_EXERCISE PROMPT_: Pull every line that includes the word "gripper" out of the data below and copy it.

(Saved entries)

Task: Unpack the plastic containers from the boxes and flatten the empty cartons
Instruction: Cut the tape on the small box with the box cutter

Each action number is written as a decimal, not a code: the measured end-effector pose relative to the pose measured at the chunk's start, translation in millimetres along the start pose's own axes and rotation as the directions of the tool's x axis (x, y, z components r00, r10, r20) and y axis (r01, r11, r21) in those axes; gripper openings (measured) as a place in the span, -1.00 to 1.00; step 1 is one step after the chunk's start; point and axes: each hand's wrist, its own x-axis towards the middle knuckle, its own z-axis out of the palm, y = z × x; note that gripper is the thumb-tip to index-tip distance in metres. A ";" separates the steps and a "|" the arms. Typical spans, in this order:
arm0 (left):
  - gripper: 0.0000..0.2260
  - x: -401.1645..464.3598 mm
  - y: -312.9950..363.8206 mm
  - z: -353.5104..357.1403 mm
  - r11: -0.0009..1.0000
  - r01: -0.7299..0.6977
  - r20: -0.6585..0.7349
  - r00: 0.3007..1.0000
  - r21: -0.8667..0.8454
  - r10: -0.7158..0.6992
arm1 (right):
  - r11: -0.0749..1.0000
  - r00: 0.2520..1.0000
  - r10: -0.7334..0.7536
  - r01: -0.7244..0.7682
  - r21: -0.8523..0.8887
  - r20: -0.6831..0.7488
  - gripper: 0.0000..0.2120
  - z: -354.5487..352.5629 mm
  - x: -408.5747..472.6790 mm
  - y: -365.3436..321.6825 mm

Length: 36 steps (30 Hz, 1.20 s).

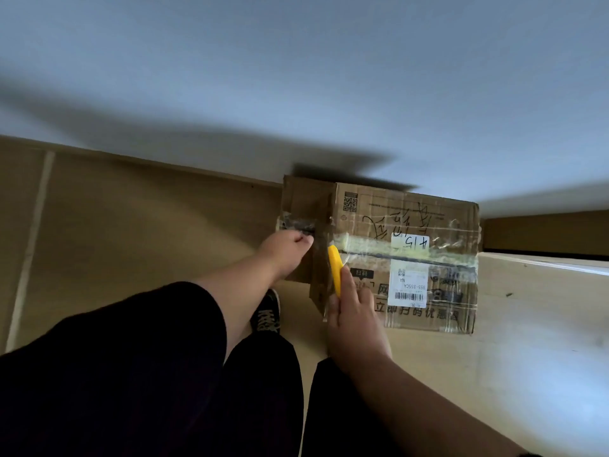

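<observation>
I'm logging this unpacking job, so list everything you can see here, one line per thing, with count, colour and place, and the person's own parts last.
Cardboard box: one, brown, taped shut, on the floor by the wall, right of centre.
Shipping label: one, white with a barcode, on the box top.
Clear tape: several strips across the box top and end.
Utility knife: one, yellow, at the box's left end.
Floor: tan.
Wall: pale grey-blue, behind the box.
Shoe: one, dark, under the left arm.
Left hand: grips the box's left end.
Right hand: holds the utility knife.
</observation>
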 end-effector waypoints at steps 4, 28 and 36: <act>-0.63 19.1 15.0 -16.6 0.999 -0.041 -0.043 0.998 -0.027 0.040 | 0.999 0.999 0.042 -0.042 0.023 -0.022 -0.42 10.5 10.5 -12.6; -0.57 45.1 49.5 -3.0 0.997 -0.076 -0.033 0.997 0.007 0.077 | 0.969 0.986 0.151 -0.163 0.186 0.073 -0.38 13.4 30.3 -43.1; -0.63 42.8 54.3 1.9 0.994 -0.091 -0.102 0.990 0.066 0.097 | 0.922 0.968 0.229 -0.249 0.296 0.101 -0.39 23.6 14.2 -46.9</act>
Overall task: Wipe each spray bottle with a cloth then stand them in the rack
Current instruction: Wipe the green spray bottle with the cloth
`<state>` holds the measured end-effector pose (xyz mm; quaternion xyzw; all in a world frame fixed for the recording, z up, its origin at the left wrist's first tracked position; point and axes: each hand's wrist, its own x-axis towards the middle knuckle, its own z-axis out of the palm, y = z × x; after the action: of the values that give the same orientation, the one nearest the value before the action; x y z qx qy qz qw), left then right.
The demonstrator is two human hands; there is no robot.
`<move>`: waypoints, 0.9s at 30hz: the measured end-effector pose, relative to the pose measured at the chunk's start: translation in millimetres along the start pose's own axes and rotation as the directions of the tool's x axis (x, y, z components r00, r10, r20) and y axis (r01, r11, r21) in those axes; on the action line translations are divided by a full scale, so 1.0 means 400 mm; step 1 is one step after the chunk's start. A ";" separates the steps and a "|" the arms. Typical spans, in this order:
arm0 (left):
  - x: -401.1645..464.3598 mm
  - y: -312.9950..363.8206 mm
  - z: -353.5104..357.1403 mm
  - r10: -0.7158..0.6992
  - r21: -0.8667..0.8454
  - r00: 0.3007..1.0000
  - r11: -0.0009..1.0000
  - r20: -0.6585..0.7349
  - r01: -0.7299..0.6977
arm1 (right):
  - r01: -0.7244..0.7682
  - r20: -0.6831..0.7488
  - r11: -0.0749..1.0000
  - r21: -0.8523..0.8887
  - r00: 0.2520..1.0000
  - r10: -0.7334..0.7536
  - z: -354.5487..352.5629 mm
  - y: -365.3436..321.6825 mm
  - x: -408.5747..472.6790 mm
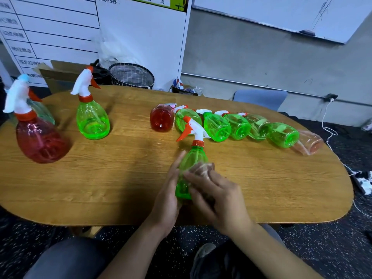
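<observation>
Over the wooden table (100, 190) I hold a green spray bottle (194, 158) upright, its white and orange trigger head pointing away from me. My left hand (168, 196) cups and grips the bottle's left side, fingers running up its body. My right hand (217, 198) lies over the bottle's right side, blurred by motion, with a pale cloth-like blur (202, 168) pinched at its fingertips. A red bottle (162, 119), several green bottles (217, 126) and a pale pink one (310, 144) lie in a row behind.
A red bottle (40, 137) and a green one (92, 119) stand at the table's left, with another green bottle partly hidden behind the red. Beyond the far edge stand a wire basket (131, 75), a cardboard box (60, 74) and a blue chair (259, 98). Cables lie on the floor at right.
</observation>
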<state>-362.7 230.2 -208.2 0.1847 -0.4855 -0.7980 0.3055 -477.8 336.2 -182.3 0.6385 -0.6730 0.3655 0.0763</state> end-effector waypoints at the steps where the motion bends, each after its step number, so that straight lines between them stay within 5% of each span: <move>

_WRITTEN ANSWER_:
Each action number is written as a decimal, not a code: the measured end-effector pose relative to the pose measured at the chunk's start, translation in millimetres along the start pose's own axes and rotation as the directions of the tool's x axis (x, y, z components r00, r10, r20) and y axis (r01, r11, r21) in those axes; gripper openings (measured) as a place in the span, -1.00 to 1.00; step 1 is one step after the chunk's start; point and axes: each hand's wrist, its own x-axis towards the middle knuckle, its own z-axis out of the palm, y = z × x; note that gripper is the thumb-tip to index-tip distance in metres. A ";" separates the steps and a "|" the arms. Typical spans, in this order:
  - gripper: 0.0000..0.2260
  - gripper: 0.0000..0.2120

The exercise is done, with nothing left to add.